Segment Open

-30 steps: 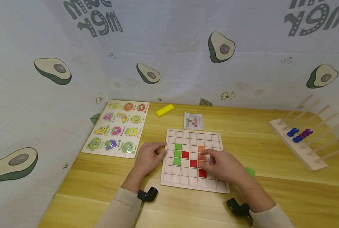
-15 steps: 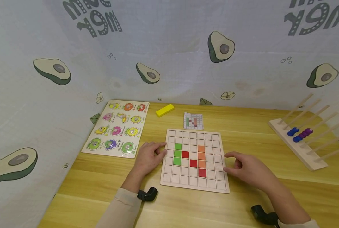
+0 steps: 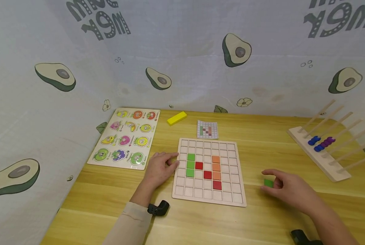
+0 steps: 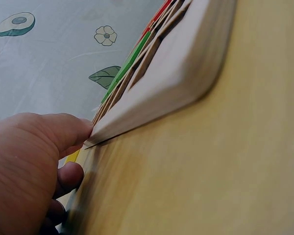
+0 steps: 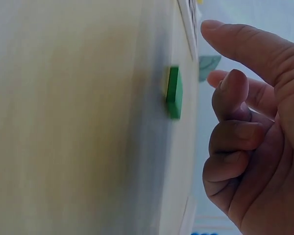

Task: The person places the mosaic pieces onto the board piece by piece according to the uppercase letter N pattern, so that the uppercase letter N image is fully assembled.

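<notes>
A square wooden grid board (image 3: 207, 194) lies flat in the middle of the table. Set in its cells are a column of green tiles (image 3: 190, 164), a column of orange tiles (image 3: 216, 167) and several red tiles (image 3: 199, 165). My left hand (image 3: 159, 168) rests at the board's left edge, its fingertips touching the rim. Right of the board, my right hand (image 3: 288, 190) hovers over a loose green tile (image 5: 174, 93), thumb and index finger spread on either side of it. In the right wrist view a gap shows between the fingers and the tile, which lies on the table.
Behind the board lies a small printed grid card (image 3: 207, 130), and near it a yellow block (image 3: 177, 118). A fruit puzzle board (image 3: 122, 137) occupies the back left. At the right stands a wooden peg rack (image 3: 318, 154) with blue and purple beads. A printed cloth hangs behind.
My right hand has moved right, off the orange tiles, past the board's right edge and over the loose green tile. My left hand has stayed at the board's left edge.
</notes>
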`<state>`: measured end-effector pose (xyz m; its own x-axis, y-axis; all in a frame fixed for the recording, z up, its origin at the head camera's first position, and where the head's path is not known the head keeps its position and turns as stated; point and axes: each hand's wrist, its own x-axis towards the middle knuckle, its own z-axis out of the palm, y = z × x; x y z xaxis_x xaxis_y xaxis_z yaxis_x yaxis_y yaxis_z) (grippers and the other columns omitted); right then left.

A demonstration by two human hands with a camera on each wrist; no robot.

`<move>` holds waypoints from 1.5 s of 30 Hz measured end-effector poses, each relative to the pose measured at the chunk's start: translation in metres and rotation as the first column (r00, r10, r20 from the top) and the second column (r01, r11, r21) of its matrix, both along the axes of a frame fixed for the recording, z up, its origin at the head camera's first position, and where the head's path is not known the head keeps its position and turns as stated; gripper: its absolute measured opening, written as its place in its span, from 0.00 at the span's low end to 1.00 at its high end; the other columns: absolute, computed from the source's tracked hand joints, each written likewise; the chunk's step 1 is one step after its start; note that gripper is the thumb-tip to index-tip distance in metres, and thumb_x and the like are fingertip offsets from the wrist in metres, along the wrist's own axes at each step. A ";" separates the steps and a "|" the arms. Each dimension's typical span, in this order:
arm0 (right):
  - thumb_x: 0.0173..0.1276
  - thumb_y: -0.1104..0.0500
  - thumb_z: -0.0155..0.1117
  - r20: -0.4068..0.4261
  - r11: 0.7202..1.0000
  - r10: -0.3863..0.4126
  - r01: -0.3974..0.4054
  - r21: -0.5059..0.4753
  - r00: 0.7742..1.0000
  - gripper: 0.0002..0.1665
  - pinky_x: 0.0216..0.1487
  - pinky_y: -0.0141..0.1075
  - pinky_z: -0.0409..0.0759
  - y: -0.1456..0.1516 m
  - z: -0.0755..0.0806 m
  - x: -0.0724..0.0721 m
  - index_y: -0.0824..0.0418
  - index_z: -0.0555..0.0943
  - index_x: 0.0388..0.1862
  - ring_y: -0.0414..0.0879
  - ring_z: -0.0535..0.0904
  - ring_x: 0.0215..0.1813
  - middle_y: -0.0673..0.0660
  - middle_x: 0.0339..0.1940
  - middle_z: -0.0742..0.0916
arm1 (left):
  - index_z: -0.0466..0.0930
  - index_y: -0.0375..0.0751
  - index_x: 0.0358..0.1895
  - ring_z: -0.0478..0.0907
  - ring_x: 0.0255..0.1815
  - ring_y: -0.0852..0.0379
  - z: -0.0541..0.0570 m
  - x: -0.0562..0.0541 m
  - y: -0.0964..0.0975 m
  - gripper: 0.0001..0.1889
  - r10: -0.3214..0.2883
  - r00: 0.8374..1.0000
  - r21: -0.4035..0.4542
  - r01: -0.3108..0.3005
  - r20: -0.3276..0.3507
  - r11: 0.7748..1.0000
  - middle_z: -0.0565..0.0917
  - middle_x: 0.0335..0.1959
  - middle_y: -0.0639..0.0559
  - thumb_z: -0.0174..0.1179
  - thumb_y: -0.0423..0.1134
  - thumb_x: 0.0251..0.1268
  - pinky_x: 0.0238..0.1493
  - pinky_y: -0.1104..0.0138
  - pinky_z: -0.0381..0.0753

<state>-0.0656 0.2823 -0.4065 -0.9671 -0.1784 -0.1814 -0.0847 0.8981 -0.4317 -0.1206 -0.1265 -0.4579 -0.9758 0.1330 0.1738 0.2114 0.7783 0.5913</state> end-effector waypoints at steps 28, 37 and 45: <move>0.68 0.47 0.71 0.049 0.999 -0.019 0.016 0.052 0.999 0.21 0.23 0.32 0.63 0.019 -0.004 -0.003 0.59 0.82 0.51 0.38 0.67 0.22 0.48 0.24 0.77 | 0.88 0.53 0.56 0.67 0.30 0.61 0.000 0.000 -0.001 0.16 0.001 1.000 0.004 -0.001 0.004 1.000 0.77 0.26 0.63 0.67 0.48 0.68 0.39 0.67 0.65; 0.66 0.50 0.73 -0.026 0.997 0.075 -0.075 0.003 0.997 0.17 0.25 0.31 0.64 -0.024 0.010 -0.002 0.55 0.83 0.49 0.35 0.65 0.21 0.46 0.23 0.76 | 0.88 0.53 0.56 0.67 0.30 0.62 0.001 0.002 0.001 0.15 0.005 1.000 0.007 -0.005 -0.008 1.000 0.77 0.25 0.64 0.67 0.48 0.67 0.37 0.68 0.65; 0.64 0.52 0.74 -0.002 0.988 0.142 -0.142 -0.062 0.990 0.15 0.24 0.29 0.63 -0.072 0.022 -0.006 0.53 0.84 0.47 0.35 0.65 0.21 0.44 0.21 0.75 | 0.88 0.53 0.56 0.67 0.31 0.62 0.001 0.002 0.001 0.15 0.007 1.000 0.009 -0.007 -0.002 1.000 0.77 0.25 0.64 0.67 0.48 0.67 0.37 0.68 0.64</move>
<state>-0.0714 0.2101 -0.3841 -0.9307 -0.3249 -0.1681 -0.2085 0.8486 -0.4862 -0.1184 -0.1257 -0.4572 -0.9764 0.1249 0.1765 0.2071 0.7741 0.5982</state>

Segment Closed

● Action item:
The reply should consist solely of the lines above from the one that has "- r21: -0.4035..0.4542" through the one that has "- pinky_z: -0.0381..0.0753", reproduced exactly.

● The completed task:
  - r21: -0.4035..0.4542
  - r01: -0.3108..0.3005
  - r20: -0.3276..0.3507
  - r11: 0.7748..1.0000
  - middle_z: -0.0565..0.0917
  - middle_x: 0.0335..0.1959
  - middle_y: -0.0639..0.0559
  - thumb_z: -0.0174..0.1179
  - thumb_y: -0.0423..0.1134
  - thumb_x: 0.0251..0.1268
  - pinky_x: 0.0238..0.1493
  - pinky_y: -0.1104..0.0138
  - pinky_z: -0.0381..0.0753

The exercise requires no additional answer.